The most recent challenges to the existing system came from a student chanting “Build a Wall” near the Latino Living Center.  This led some to call for imposing a “speech code” at Cornell — a step that had been repeatedly rejected in the past. A task force on campus climate then recommended a separate, student-only code and the backdoor enactment of a speech code using a very vague definition of prohibited “harassment.”  I hope that the University Assembly will see through this ploy and make clear that nothing, including the “harassment” code provision, should be interpreted as limiting the free speech rights of any student.

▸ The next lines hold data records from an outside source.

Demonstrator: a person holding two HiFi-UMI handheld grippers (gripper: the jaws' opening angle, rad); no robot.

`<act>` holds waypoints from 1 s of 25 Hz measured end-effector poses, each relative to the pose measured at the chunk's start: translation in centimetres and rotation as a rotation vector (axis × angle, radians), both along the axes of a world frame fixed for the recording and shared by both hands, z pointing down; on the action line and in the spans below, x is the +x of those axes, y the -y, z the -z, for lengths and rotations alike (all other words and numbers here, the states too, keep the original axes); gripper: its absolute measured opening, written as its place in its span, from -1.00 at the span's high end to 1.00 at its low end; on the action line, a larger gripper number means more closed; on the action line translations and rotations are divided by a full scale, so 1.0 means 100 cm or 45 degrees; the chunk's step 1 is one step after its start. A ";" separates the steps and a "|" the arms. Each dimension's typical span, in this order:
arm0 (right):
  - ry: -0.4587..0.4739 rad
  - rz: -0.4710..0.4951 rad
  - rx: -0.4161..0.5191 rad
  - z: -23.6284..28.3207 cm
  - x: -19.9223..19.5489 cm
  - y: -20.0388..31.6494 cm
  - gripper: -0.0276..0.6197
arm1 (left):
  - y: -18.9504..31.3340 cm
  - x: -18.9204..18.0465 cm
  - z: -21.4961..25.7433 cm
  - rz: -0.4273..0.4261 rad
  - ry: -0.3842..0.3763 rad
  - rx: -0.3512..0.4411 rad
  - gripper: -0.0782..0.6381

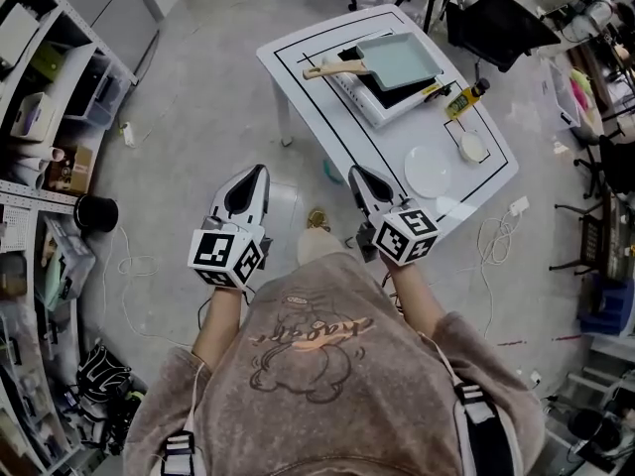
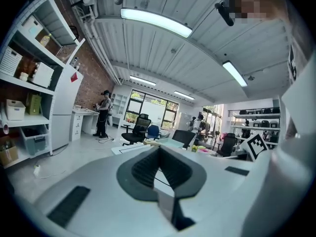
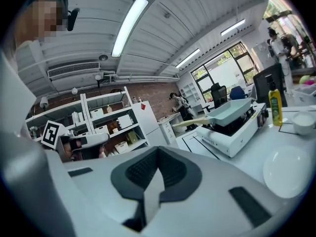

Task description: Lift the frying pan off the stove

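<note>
Sweatshirt (image 1: pixel 327 365); beyond, square teal frying pan (image 1: pixel 400 59)

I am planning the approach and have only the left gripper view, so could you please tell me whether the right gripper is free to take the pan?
Observer: Yes, the right gripper has its jaws shut with nothing between them.
Operator: Thank you. Which way does the pan's handle point?
Observer: In the head view, the frying pan sits on the stove, with its wooden handle pointing to the person's left.
Operator: Is anything else close to the stove?
Observer: A white plate, a small bowl and a yellow bottle lie beside the stove, toward the person's right.
</note>
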State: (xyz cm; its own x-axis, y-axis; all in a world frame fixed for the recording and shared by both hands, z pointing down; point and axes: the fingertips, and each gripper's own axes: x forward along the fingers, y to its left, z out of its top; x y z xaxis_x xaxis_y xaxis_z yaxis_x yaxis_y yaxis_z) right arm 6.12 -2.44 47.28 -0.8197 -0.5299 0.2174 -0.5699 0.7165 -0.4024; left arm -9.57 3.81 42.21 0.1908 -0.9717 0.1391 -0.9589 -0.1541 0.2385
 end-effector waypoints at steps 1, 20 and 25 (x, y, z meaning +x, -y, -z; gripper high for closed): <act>0.000 0.008 -0.004 0.001 -0.004 0.010 0.92 | 0.009 -0.003 0.002 0.005 -0.001 -0.001 0.76; 0.076 0.060 -0.130 0.000 -0.035 0.156 0.92 | 0.154 -0.036 0.005 0.086 -0.014 -0.048 0.76; 0.084 0.019 -0.156 -0.004 -0.040 0.173 0.92 | 0.173 -0.043 0.004 0.058 -0.002 -0.060 0.76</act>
State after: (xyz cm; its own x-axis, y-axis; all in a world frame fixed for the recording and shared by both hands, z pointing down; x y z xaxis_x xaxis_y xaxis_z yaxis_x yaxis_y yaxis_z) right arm 2.15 -19.70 47.64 -0.8421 -0.4902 0.2248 -0.5286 0.6680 -0.5238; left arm -13.92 -13.51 41.81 0.1466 -0.9718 0.1844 -0.9642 -0.0988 0.2460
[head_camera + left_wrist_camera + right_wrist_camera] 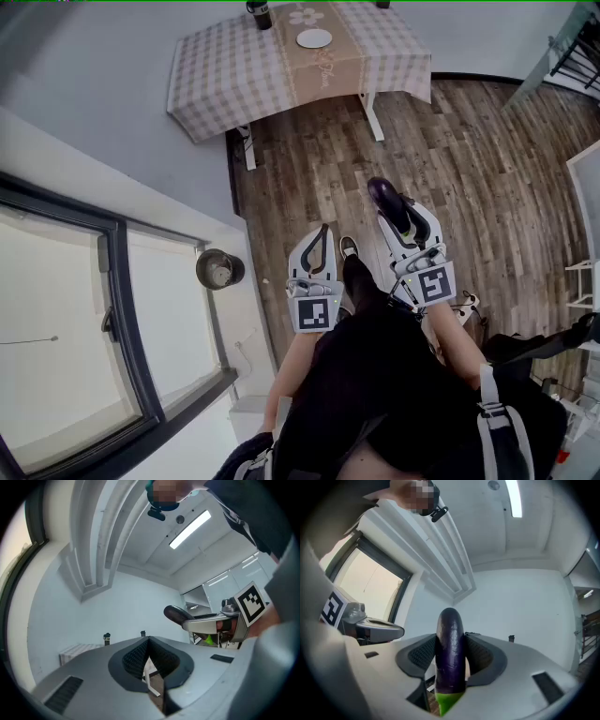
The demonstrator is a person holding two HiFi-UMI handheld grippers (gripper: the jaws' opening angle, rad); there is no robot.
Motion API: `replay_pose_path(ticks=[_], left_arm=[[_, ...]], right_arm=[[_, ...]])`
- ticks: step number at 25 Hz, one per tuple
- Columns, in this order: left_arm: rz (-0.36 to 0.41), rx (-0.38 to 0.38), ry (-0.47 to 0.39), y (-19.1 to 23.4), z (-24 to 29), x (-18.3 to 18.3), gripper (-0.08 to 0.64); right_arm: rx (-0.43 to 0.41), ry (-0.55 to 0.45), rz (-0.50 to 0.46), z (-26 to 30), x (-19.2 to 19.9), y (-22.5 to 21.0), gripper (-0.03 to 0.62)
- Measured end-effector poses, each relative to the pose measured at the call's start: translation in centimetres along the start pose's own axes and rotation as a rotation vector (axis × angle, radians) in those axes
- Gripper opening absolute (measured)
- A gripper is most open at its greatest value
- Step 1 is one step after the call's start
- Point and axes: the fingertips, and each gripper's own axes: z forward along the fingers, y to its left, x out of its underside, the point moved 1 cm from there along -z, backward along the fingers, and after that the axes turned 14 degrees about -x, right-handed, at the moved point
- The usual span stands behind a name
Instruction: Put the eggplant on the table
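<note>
Both hands reach forward, near level, over the wooden floor (469, 159); the right tool (401, 225) clamps the purple eggplant (383, 197), tip forward; the left tool (322, 242) is clenched, empty; the checked-cloth bench (234, 89) stands well ahead, against a white wall (94, 84).

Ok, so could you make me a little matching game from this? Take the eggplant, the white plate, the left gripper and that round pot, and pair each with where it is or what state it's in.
Things:
1. eggplant
2. white plate
3. left gripper
4. round pot

Places or states:
A. jaws together, nothing between them
B. beside the window
C. clamped between the jaws of the right gripper
D. on the checked table

Pairs: 1-C, 2-D, 3-A, 4-B.
</note>
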Motion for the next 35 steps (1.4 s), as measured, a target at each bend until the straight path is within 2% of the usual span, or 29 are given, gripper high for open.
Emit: replay_pose_path(ticks=[7, 10, 12, 16, 20, 24, 28, 32, 35], left_arm=[[-0.001, 0.0, -0.002, 1.4, 3.8, 1.3, 0.003], [0.045, 0.032, 0.043, 1.6, 6.5, 2.4, 0.003], [0.061, 0.05, 0.058, 1.9, 9.1, 2.9, 0.003], [0.017, 0.048, 0.061, 2.0, 15.3, 3.1, 0.003], [0.045, 0.061, 0.048, 1.0, 21.6, 3.5, 0.003], [0.073, 0.052, 0.091, 1.0, 26.7, 5.3, 0.003], [0.068, 0.043, 0.048, 1.9, 31.0, 5.4, 0.003], [0.061, 0.042, 0.062, 3.6, 36.2, 6.4, 0.003], [0.049, 0.061, 0.046, 5.4, 37.3, 9.5, 0.003]], right_arm=[[-0.022, -0.016, 0.051, 3.2, 1.4, -2.3, 0.195], [-0.017, -0.027, 0.065, 5.1, 1.9, -4.4, 0.195], [-0.006, -0.034, 0.075, 6.9, 2.4, -6.3, 0.195], [0.008, -0.054, 0.1, 10.7, 3.2, -11.2, 0.195], [0.003, -0.063, 0.125, 13.4, 4.4, -16.6, 0.195], [-0.017, -0.064, 0.112, 16.1, 6.0, -21.1, 0.195], [-0.019, -0.041, 0.127, 18.7, 7.7, -23.8, 0.195], [-0.022, -0.017, 0.125, 23.0, 9.2, -27.0, 0.195], [-0.003, -0.012, 0.108, 25.1, 11.9, -26.2, 0.195]])
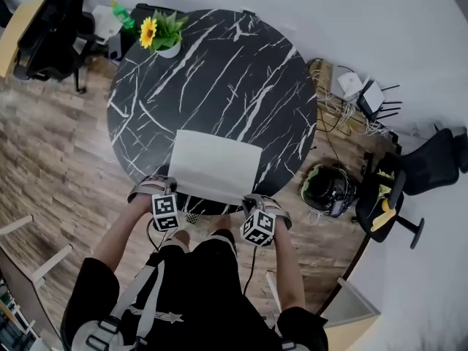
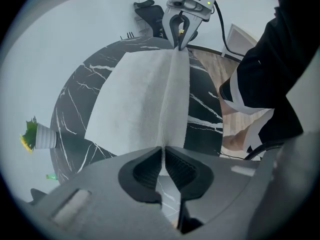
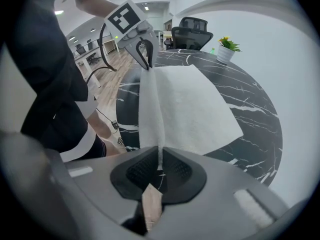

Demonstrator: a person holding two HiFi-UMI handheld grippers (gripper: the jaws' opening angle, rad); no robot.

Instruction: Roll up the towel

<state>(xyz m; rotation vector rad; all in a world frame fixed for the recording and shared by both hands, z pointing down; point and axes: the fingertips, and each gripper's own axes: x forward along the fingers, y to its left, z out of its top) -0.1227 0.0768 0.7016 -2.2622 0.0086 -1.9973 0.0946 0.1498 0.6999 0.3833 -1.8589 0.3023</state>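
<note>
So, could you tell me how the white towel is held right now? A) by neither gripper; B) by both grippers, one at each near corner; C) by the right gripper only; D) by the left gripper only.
B: the left gripper and the right gripper each have their jaws shut on a near corner of the towel.
</note>
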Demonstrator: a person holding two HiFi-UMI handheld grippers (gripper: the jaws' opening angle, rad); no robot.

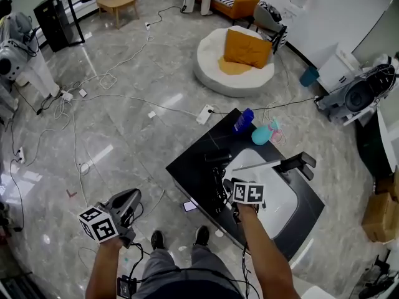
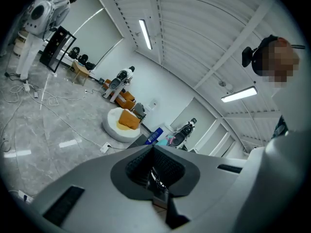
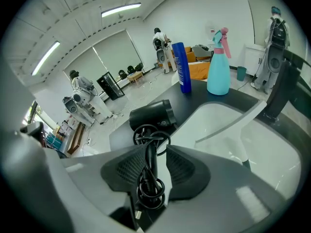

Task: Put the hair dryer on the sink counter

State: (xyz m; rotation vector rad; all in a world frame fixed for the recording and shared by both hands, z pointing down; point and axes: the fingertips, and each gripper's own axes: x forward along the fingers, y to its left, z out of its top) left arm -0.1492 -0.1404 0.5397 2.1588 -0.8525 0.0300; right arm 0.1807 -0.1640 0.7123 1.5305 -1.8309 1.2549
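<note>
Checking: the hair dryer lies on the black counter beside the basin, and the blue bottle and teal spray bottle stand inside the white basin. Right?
Not quite. The right gripper view shows the blue bottle and teal spray bottle standing on the black counter beyond the white basin, not inside it. The hair dryer does lie on the counter beside the basin.

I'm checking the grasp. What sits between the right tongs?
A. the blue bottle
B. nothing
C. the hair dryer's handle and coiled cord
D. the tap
C: in the right gripper view the black handle of the hair dryer, with its coiled cord, runs between the pads of the right tongs, while the blue bottle stands further back.
</note>
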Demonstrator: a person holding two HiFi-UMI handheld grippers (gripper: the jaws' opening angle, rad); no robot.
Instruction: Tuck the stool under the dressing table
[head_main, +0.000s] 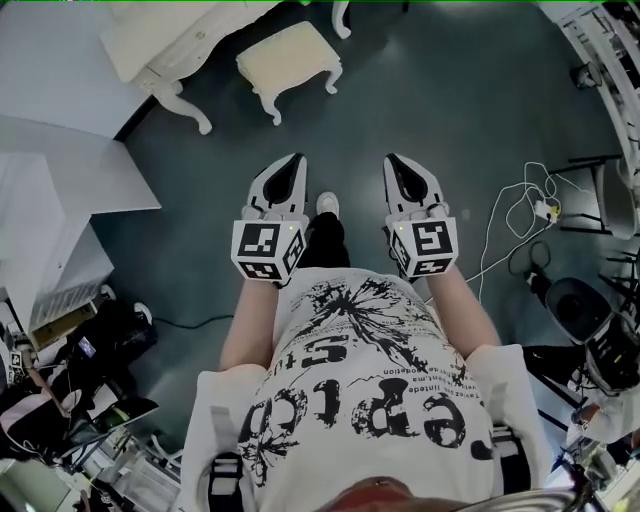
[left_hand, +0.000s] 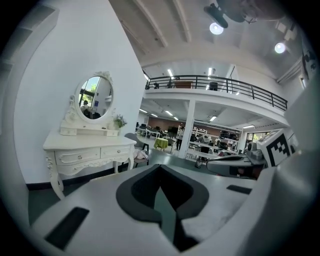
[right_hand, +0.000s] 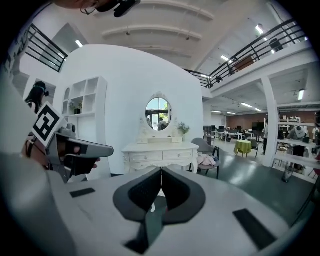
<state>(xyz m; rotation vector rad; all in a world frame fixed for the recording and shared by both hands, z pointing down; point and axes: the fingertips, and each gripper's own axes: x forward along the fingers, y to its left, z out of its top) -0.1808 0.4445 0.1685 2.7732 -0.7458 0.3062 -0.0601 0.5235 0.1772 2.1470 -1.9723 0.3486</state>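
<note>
The dark floor (head_main: 470, 120) fills most of the head view. At its upper left stands the white dressing table (head_main: 150, 40) (an oval mirror (left_hand: 95, 97) rises on top of it). The cream-cushioned stool (head_main: 288, 58) sits out on the floor just beside the table's carved leg, clear of the tabletop. Well short of it, the left gripper (head_main: 295, 160) and right gripper (head_main: 392, 160) are held side by side, each with its jaws pressed together on nothing.
</note>
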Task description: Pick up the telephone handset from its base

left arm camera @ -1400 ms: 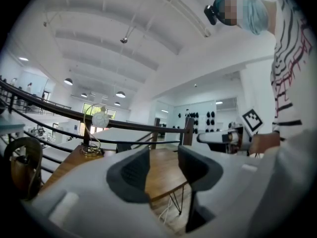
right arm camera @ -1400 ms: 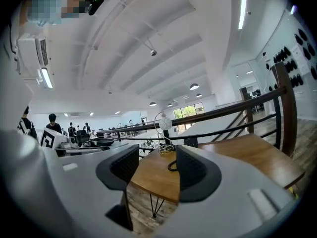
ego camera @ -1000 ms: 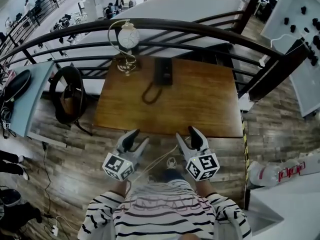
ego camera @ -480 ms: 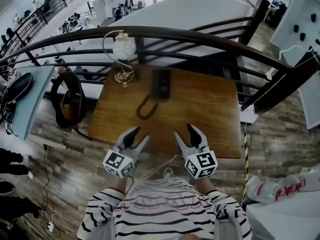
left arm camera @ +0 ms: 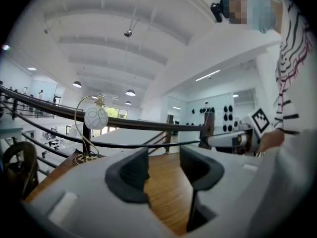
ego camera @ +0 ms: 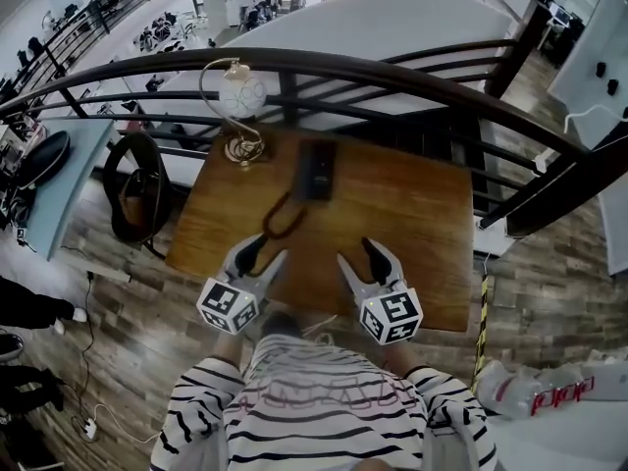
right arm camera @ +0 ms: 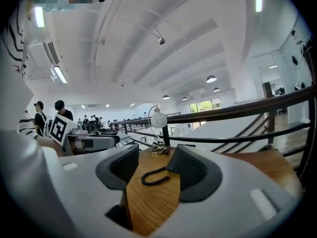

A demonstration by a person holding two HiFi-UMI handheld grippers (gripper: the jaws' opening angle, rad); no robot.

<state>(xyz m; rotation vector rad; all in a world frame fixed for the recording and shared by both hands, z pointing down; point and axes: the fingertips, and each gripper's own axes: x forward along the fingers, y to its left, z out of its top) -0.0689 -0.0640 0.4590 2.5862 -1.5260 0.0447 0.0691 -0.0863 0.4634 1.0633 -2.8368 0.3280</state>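
Observation:
A black telephone (ego camera: 316, 170) lies at the far middle of the brown wooden table (ego camera: 412, 214), its handset resting on the base. Its coiled cord (ego camera: 280, 221) loops toward me and also shows as the cord (right arm camera: 154, 176) between the right jaws. My left gripper (ego camera: 263, 258) hovers over the table's near edge, just short of the cord, open with nothing between its fingers. My right gripper (ego camera: 358, 260) is level beside it, open and empty too. In the left gripper view the left gripper (left arm camera: 166, 165) frames only bare tabletop. The right gripper (right arm camera: 154, 165) points toward the cord.
A globe lamp (ego camera: 240, 96) on a gold stand sits at the table's far left corner. A dark curved railing (ego camera: 343, 67) runs behind the table. A black round bag (ego camera: 137, 184) leans left of it, beside a pale desk (ego camera: 59, 165).
Both grippers have travelled forward from the floor side of the table edge to above its near edge, closer to the cord and telephone. Both stay open.

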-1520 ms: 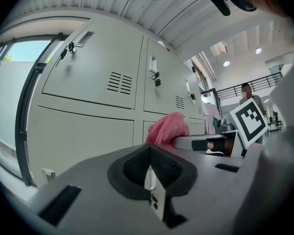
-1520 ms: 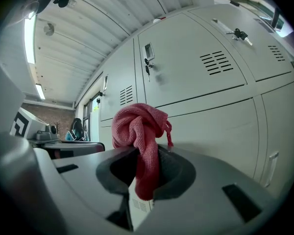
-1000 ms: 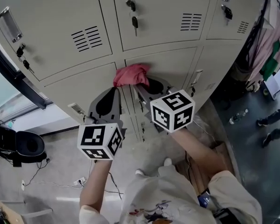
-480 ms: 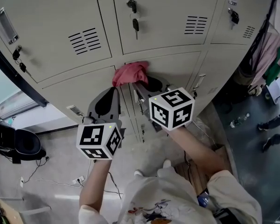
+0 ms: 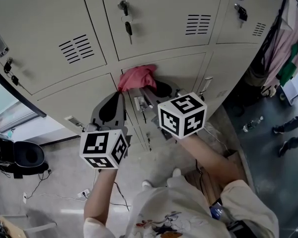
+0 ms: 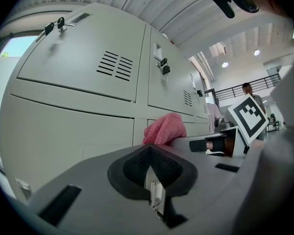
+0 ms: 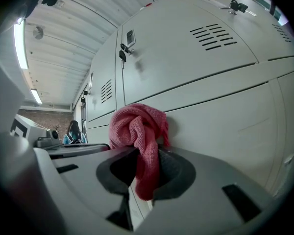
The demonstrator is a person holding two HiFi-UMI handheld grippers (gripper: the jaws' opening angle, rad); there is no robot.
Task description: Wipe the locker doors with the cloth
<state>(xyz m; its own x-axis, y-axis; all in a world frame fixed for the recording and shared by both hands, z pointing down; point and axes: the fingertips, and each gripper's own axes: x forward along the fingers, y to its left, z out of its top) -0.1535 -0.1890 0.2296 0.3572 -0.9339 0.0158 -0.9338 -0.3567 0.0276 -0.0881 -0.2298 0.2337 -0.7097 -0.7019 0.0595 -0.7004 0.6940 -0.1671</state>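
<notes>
A pink cloth (image 5: 135,78) is bunched against the top edge of a lower beige locker door (image 5: 186,68). My right gripper (image 5: 150,92) is shut on the cloth, and its marker cube sits just behind. In the right gripper view the cloth (image 7: 137,126) hangs down between the dark pads (image 7: 174,173) and touches the door. My left gripper (image 5: 111,108) hovers to the left, before the neighbouring lower door, shut with nothing in it. In the left gripper view its pads (image 6: 132,166) meet, and the cloth (image 6: 165,129) shows beyond them.
Keys (image 5: 128,28) hang from the lock of the upper door above the cloth. Door handles (image 5: 139,103) stick out between the grippers. A black chair (image 5: 25,155) stands on the floor at left. Hanging clothes (image 5: 288,43), a bottle (image 5: 252,124) and someone's feet (image 5: 288,128) are at right.
The lockers have slid left and slightly down in the head view. The right gripper stays shut on the cloth against the same door edge. The left gripper has hardly moved.
</notes>
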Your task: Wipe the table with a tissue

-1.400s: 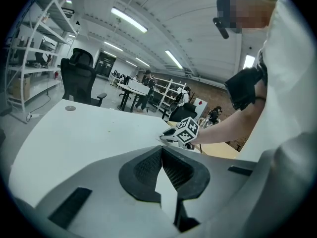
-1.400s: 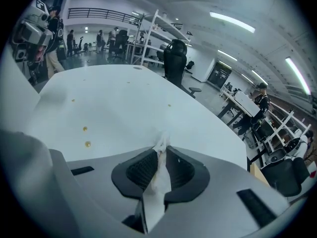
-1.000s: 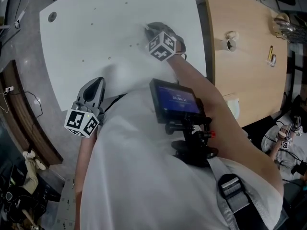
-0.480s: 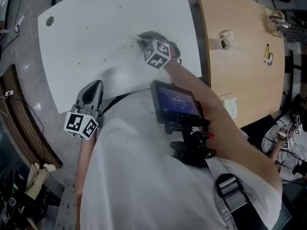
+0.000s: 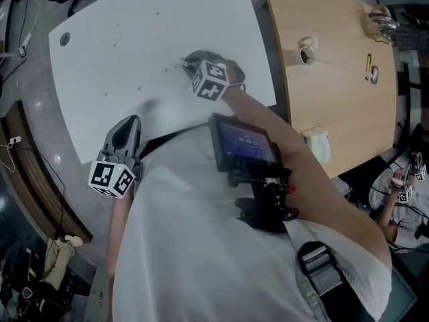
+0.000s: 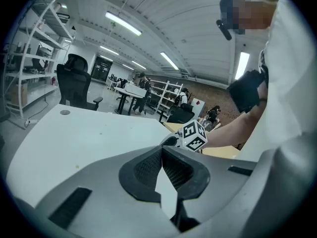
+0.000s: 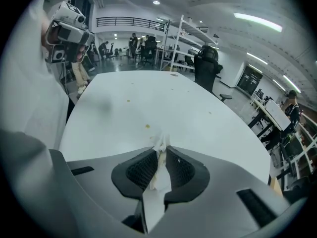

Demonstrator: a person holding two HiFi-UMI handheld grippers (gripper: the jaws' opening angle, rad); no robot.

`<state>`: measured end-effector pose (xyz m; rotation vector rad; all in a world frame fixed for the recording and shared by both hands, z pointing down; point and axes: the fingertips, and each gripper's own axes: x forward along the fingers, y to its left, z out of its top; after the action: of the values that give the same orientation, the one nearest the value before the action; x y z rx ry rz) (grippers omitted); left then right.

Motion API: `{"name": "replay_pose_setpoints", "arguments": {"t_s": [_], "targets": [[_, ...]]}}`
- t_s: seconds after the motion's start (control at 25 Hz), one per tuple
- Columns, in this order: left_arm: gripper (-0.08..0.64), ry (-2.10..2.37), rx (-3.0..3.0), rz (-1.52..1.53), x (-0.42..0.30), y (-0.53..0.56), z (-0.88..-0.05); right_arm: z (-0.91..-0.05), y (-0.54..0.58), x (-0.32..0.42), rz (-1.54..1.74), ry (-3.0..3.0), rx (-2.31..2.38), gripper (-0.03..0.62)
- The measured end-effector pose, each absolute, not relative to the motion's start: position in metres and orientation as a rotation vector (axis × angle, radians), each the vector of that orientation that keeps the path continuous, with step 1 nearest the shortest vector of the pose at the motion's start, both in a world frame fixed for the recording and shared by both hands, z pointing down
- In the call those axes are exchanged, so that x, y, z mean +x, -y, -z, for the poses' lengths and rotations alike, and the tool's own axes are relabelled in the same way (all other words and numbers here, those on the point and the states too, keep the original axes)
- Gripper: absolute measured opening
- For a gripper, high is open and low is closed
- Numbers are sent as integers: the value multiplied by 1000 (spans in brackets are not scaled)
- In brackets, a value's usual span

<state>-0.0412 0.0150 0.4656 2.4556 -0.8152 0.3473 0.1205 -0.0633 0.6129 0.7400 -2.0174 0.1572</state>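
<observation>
My right tool (image 5: 188,60), clamped on the tissue (image 7: 161,150), has slid across the worktop (image 5: 134,39) toward the crumbs (image 7: 147,127), so wiping continues, while my left tool (image 5: 127,125) stays closed on nothing.

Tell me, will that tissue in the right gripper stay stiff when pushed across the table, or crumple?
Probably crumple: the tissue is bunched into folds between the right gripper and its shut jaws. It looks light, so it likely drags softly over the smooth table.

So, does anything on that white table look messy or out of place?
Only small yellowish specks dotted over the white table, one just ahead of the tissue pinched in the right gripper. They look like crumbs or stains. Nothing looks damaged.
</observation>
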Motion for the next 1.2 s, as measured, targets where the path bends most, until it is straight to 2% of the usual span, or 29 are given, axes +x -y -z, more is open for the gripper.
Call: {"name": "replay_pose_setpoints", "arguments": {"t_s": [0.44, 0.76, 1.0, 1.2], "targets": [[6, 827, 2477, -353, -28, -29, -461, -582, 62, 127, -99, 2071, 821, 57], [6, 753, 2492, -325, -28, -25, -466, -593, 64, 196, -618, 2004, 1284, 57], [6, 741, 2486, -339, -53, -22, -469, -595, 79, 164, -479, 2009, 1211, 57], [6, 752, 2481, -342, -75, -14, -469, -613, 86, 135, -238, 1951, 1017, 57]]}}
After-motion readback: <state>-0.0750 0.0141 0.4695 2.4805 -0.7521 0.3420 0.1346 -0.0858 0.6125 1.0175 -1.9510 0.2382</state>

Finally, there is the question of organizational culpability for the actions of individuals. The current proposal would expand jurisdiction from “registered student organizations” to include “recognized organizations” such as fraternities and sororities. While Cornell does require registration as a prerequisite for getting Student Assembly funding or use of student facilities, organizations, such as The Cornell Daily Sun, are free to operate as a non-registered organization if they do not need those benefits.  The new code takes a step too far by giving Cornell the power to prosecute future students (who had no involvement with the alleged misconduct) for joining these non-registered organizations. It is difficult to see how to extend a punishment of a group beyond its immediate membership and refusing it the benefit of registration. Any further sanction quickly infringes upon the freedom of association that all Cornellians value. It would be unjust to prosecute a student solely for joining an organization that has previously been sanctioned for events that happened before they came to campus. Also, the new “student-only” code leaves a big loophole for student-alumni, student-faculty and town-gown membership groups.

In the 1970s, the Senate worked through such problems under very trying circumstances. There were still racial tensions in the wake of the Straight takeover and the application of the old judicial system to black student protestors. There were massive protests and civil disobedience over the Vietnam War, and there was violence and even student deaths at Kent State. Yet, clear-thinking people carefully analyzed the problems and used communication and outreach to engage broad support of the community in the judicial code and system. In contrast, today we face the COVID-19 pandemic, which has emptied the campus and hindered communication between students, faculty, staff and alumni. The coronavirus makes a broad-based community discussion difficult and distracts many students from realizing how dramatically their important rights are being removed. Pushing through this proposal while the campus has been locked down will not bring the new system any sense of legitimacy. It will also dishonor the intent of the Henderson Law to have equal applicability to students, faculty, staff and visitors. The University Assembly should not dishonor Cornell’s long heritage of carefully protecting Cornellians’ rights.

The public can leave comments on the University Assembly webpage, and I would urge people to at least voice concerns about hasty action.